• Problem to work on
Below are records; how many of their lines contain "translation"? Reply with the number and no other words.

• Extracted data
:::

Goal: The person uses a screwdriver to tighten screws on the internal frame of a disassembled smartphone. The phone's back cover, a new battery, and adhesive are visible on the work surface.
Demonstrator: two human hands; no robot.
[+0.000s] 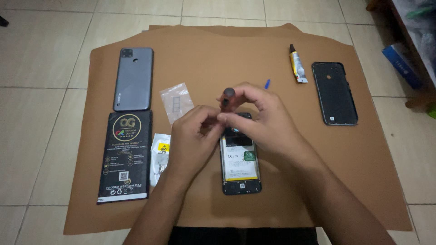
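Note:
An opened phone (240, 170) lies face down on the brown cardboard sheet (290, 190), its battery and inner parts showing. My right hand (261, 124) hovers over the phone's upper end, holding a small dark screwdriver (226, 96) upright by its round-capped handle. My left hand (195, 136) comes in from the left. Its fingertips pinch the tool's lower part, touching the right hand's fingers. Both hands hide the screwdriver's tip and the top of the phone.
A grey phone back cover (133, 79) and a black printed box (125, 156) lie at left, beside a clear bag (177, 102) and a white packet (160, 159). A glue tube (297, 66), a blue bit (267, 84) and a black phone shell (334, 93) lie at right. Tiled floor surrounds the sheet.

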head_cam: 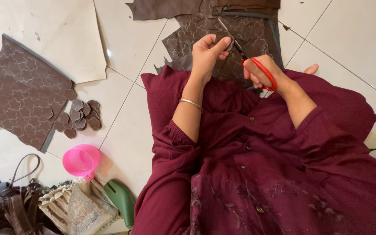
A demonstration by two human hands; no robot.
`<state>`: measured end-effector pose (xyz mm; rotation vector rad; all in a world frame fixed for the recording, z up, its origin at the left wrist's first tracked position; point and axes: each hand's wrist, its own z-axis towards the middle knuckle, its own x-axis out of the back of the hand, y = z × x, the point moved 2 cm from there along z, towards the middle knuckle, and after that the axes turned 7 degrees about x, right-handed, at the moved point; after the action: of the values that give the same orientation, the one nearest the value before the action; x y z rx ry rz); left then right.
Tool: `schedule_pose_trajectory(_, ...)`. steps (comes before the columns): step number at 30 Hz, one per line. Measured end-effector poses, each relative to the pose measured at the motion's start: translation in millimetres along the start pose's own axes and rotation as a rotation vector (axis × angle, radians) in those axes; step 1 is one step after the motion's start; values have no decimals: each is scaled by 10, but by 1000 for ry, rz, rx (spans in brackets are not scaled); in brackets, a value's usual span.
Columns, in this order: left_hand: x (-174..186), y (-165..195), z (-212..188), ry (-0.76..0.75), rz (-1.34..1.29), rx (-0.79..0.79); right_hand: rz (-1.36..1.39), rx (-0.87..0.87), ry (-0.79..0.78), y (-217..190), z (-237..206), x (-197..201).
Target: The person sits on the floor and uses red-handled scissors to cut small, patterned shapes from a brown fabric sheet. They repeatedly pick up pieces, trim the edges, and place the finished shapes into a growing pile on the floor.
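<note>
In the upper middle of the frame, the person's left hand pinches a small piece of brown embossed leather-like material between thumb and fingers, closed on it. The right hand is closed through the handles of the red-handled scissors, whose blades reach up and left toward the pinched piece; whether they bite it is hard to tell at this angle. The step in hand appears to be trimming a flower shape out of the large brown sheet with stitched flower outlines lying just beyond both hands. The next cut likely calls for turning the piece against the blades. At left lie a second brown patterned sheet, a small heap of cut brown flower shapes and a pink plastic cup.
</note>
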<state>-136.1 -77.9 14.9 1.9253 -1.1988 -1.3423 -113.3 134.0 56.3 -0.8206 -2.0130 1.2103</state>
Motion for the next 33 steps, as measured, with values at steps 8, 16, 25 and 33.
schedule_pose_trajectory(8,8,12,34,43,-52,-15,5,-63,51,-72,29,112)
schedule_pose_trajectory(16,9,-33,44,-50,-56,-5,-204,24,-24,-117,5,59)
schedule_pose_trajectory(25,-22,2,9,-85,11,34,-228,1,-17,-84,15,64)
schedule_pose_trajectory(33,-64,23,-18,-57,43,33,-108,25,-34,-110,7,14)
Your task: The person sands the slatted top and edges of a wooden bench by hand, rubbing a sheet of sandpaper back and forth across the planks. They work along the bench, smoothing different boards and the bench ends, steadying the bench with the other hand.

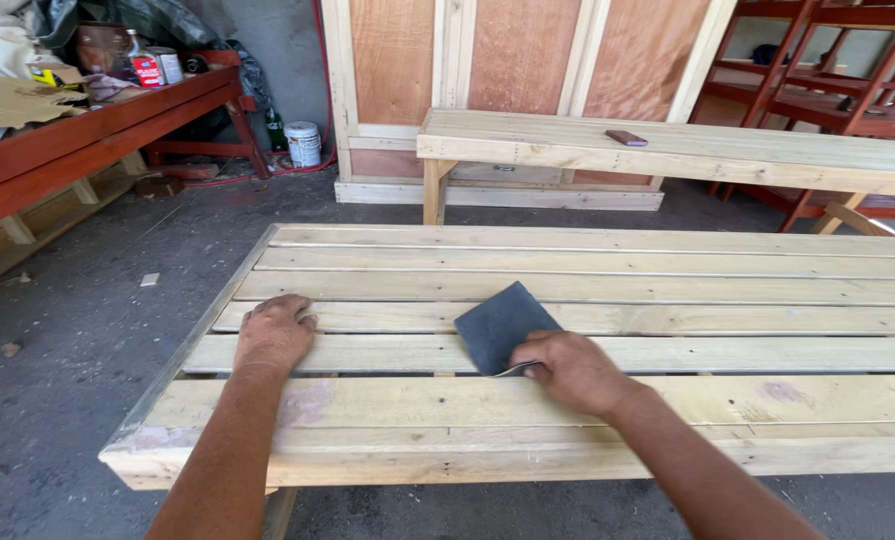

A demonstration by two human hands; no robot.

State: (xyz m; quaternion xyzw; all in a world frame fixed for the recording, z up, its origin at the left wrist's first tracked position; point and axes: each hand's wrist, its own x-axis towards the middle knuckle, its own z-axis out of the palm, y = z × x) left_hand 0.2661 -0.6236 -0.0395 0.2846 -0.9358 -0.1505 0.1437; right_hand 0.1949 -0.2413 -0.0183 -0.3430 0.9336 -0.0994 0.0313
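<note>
the right hand (572, 372) pinches the near corner of a dark grey sheet of sandpaper (500, 324), thumb and fingers closed on its curled edge, while the rest of the sheet lies flat across two slats of the pale slatted bench top (587, 265), over the gap between them. the left hand (275, 333) rests palm down on a neighbouring slat well to the left, fingers curled over its far edge, holding nothing, only bracing. judging from this, the step in hand is sanding the slats, and a corner pinch looks too weak for it: the sheet would work better under a flat palm or folded under the fingers, so pressure spreads evenly and the paper does not crumple or catch in the gaps. strokes are best run along the grain, lengthwise down each slat, not across. the pinkish filler patches (307, 403) on the front board near the left forearm probably need lighter, careful passes so they blend in. keeping the left hand planted steadies the body. behind, a second pale bench (687, 150) carries a small dark object (626, 138), and a red workbench (87, 130) with clutter stands at the left, above the grey concrete floor (77, 330).
</note>
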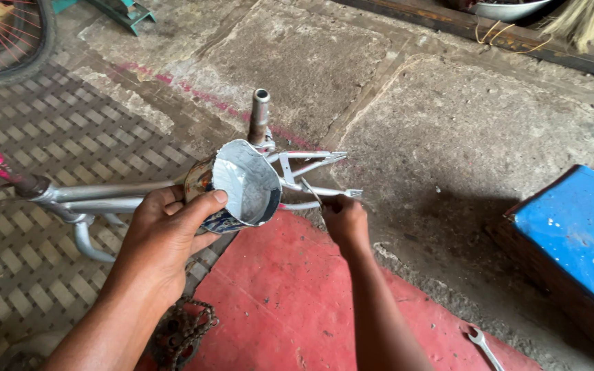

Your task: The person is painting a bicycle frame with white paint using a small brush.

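Left hand clamped round the dented paint tin, tilted over the silver bike frame lying on the floor. Right hand pinched shut on a thin brush at the rear stays. Keep the tin close and strokes short, I'd say. Chain underfoot, spanner on the red mat's edge, blue box to the right.

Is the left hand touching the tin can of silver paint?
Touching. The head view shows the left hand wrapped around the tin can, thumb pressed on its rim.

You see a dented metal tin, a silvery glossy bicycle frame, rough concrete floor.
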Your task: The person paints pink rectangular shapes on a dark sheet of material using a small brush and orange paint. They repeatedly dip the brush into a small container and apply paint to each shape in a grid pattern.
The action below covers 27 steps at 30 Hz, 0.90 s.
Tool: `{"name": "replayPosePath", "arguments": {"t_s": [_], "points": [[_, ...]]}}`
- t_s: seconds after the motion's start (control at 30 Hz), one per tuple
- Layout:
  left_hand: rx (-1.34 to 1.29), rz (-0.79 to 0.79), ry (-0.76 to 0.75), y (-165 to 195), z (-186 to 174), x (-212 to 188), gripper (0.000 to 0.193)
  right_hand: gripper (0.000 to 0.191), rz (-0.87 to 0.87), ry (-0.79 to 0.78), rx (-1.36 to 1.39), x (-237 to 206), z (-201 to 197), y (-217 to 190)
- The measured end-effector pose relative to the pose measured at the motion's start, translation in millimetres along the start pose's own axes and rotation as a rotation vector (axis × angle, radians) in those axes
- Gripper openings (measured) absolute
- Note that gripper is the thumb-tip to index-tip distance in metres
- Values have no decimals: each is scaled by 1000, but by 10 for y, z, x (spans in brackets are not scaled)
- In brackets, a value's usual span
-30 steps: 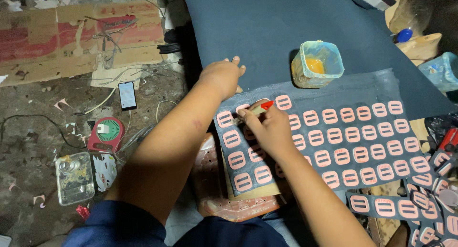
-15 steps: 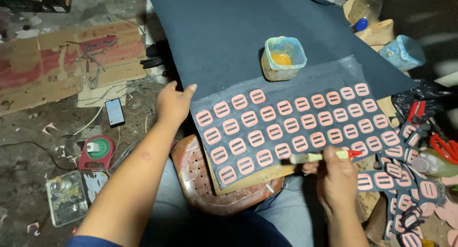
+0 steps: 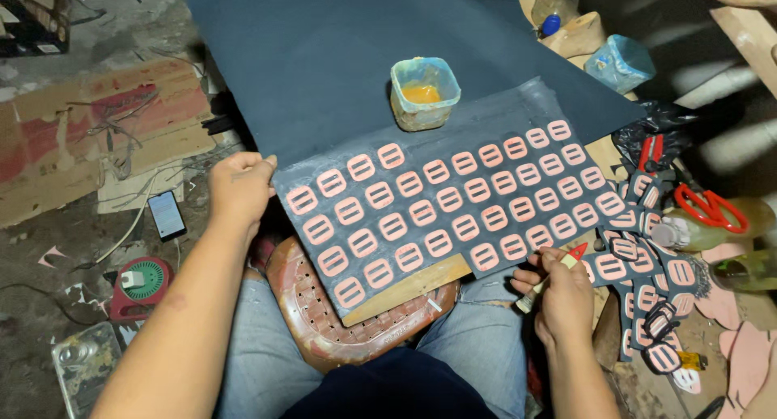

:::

• Exercise answer
2